The new study brought together medicine and technology expertise from the Centre for Medicine Use and Safety (CMUS) within the Monash Institute of Pharmaceutical Sciences and colleagues in the Faculty of Information Technology (FIT).

The research utilised data from the Australian Pharmaceutical Benefits Scheme (PBS) – over 300 million records – to identify associations between a wide range of medicines and three common chronic medical conditions: coronary heart disease, type 2 diabetes and epilepsy.

They analysed all the medicines each cohort was prescribed before those that were prescribed for their condition, with the team able to spot and categorise several patterns – including some unexpected ones.

For example, for coronary heart disease, there were links with cholesterol-lowering medicines and blood thinners, likely due to comorbidities.

Higher risk of type 2 diabetes was linked with use of antipsychotics, diuretics and statins, as expected, but medications for Parkinson’s (levodopa) or osteoporosis (denosumab) were linked to a lower risk – something the team is keen to investigate further.

They also observed many expected associations between antidepressants, antipsychotics and increased risk of epilepsy risk, while a common blood pressure-lowering medicine was unexpectedly linked to lower risk.

Practicing pharmacist Dr George Tan, a Research Fellow with CMUS and co-lead author, said the findings show how powerful prescription data can be in revealing the hidden connections between medicines and health outcomes.

“We think this study is a good example of how real-world data collected from routine delivery of healthcare – in this case, medication dispensing captured mostly at community pharmacies – can be incredibly useful for researchers to identify both harmful and new beneficial effects of medications,” Dr Tan told Pharmacy Daily.

Senior author Professor Geoff Webb from FIT said that AI is helping healthcare move from being reactive to proactive, and the same algorithms that predict what people buy may also help predict which medicines may work best for which patients – and which might pose hidden risks.
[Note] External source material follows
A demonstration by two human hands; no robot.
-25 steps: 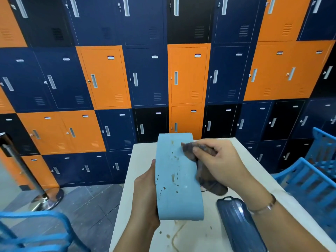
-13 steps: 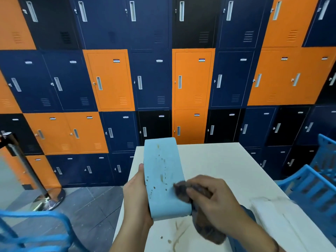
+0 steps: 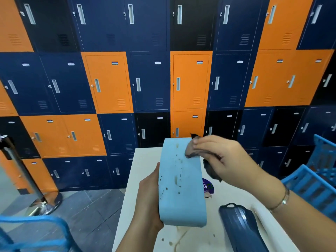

The team emphasised that the findings are early-stage and hypothesis-generating, and further studies are needed to refine and validate the signals.

“By adapting association discovery algorithms to healthcare, we can uncover meaningful relationships across millions of prescriptions, not to replace clinical research, but to help guide where that research should look next,” explained co-lead author Dr Lyn Miller from FIT.